With every picture left out, restate the listing below exactly as written.
┌──
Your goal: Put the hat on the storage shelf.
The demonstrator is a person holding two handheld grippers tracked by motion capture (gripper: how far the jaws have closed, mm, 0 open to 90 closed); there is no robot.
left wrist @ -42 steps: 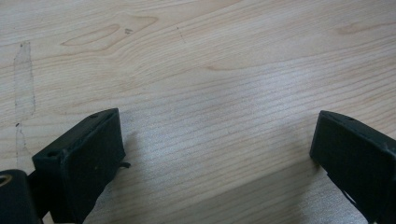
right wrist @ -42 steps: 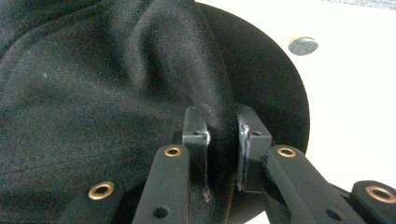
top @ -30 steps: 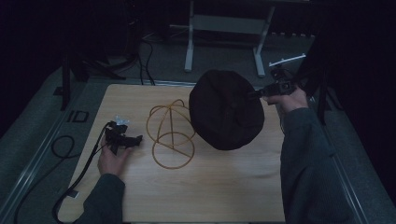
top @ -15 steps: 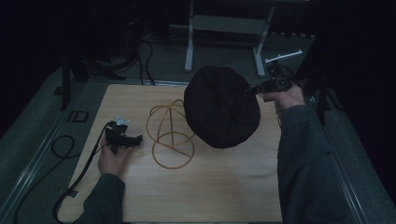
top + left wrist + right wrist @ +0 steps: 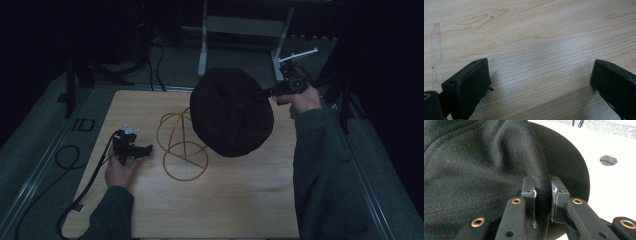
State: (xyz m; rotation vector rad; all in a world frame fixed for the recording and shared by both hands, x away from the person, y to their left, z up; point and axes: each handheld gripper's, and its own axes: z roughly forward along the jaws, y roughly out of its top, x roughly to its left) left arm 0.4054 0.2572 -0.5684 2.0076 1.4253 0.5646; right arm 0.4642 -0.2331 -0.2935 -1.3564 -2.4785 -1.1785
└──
## Result for this exercise
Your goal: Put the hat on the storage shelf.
The demonstrator is a person holding two handheld grippers tracked by motion capture (gripper: how far the jaws have closed, mm, 0 open to 90 closed); there is no robot.
left wrist @ -42 steps: 
right wrist @ -42 steps: 
top @ -30 steps: 
top @ -15 steps: 
top + left wrist + right wrist @ +0 steps: 
State: (xyz m; rotation vector rad; all in a world frame fixed for the recording and shared by both hands, x away from the person, y to their left, z up; point and axes: each handheld gripper's, and its own axes: z roughly forward along the jaws, y roughly out of its top, x roughly to its left) left arm 0.4054 0.2572 -0.5684 2.0076 1.4253 0.5646; right arm 0.4642 -0.2331 -0.2935 -1.3564 -2.4785 -1.1785

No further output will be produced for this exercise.